Jeremy Sortore (theatre & drama) was the first theatrical voice and speech trainer to earn the distinction of PAVA-Recognized Vocologist from the Pan American Vocology Association, in August 2022. He has recently been invited to speak about theatrical intimacy practices for the National Alliance of Acting Teachers and about anti-oppressive pedagogy at the Voice and Speech Trainers Association annual conference in Sonoma. In November, Sortore co-led a three-day voice workshop for the Fitzmaurice Institute and served as voice and movement coach for Dr. Liz DeBetta’s autoethnographic spoken-word piece “Un-M-Othered,” presented at the world’s largest solo theatre festival in New York City.

Louise K. Stein

In late February 2023, Louise K. Stein (musicology) presented a paper for the American Handel Society conference: “‘An old idea came into Handel’s head.’ Scarlatti – Handel Connections through Il gran Tamerlano.” On March 10, she is giving the pre-opera talk at Detroit Opera’s performance of Handel’s Xerxes, which is only the second baroque opera that Detroit Opera (formerly Michigan Opera Theater) has done. On March 24, Stein is giving a pre-concert talk in Chicago for Haymarket Opera’s production of the oratorio La Giuditta, by Alessandro Scarlatti.

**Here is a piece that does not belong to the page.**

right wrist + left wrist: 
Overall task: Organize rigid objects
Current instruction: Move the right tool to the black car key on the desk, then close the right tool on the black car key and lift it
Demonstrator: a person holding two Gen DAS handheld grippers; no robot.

Michael Udow, professor emeritus of music, was inducted into the Percussive Arts Society’s Hall of Fame in November 2022. In celebration, several former students performed a concert of his original compositions at the PAS International Convention in Indianapolis. The alumni featured on the concert were Shoko Araya, Roger Braun, Pius Cheung, Anthony Di Sanza, Joseph Gramley, Renee Keller, Payton MacDonald, Takako Nakama, Dan Piccolo, and Patrick Roulet.

Since March of 2022, Amy West (dance) has been teaching ballet and serving as an on-ice coach and a health and wellness coach for the Michigan Ice Dance Academy (MIDA), which is headed by Olympic gold medalist Charlie White (2014) and his wife, Olympic silver medalist Tanith Belbin (2006). In January 2023, the MIDA skaters competed at the national level at their most important competition of the season. West has worked very closely on and off the ice with several of the competing teams, including Caroline Green and Michael Parsons, who took second place; Emily Bratti (a U-M student) and Ian Somerville, who finished in 5th place; and Katarina Wolfkostin and Jeffrey Chen (both U-M students), who finished in 7th place.

Mo Zhou (voice) is directing Rinaldo – music by George Frideric Handel, libretto by Giacomo Rossi – at Minnesota Opera.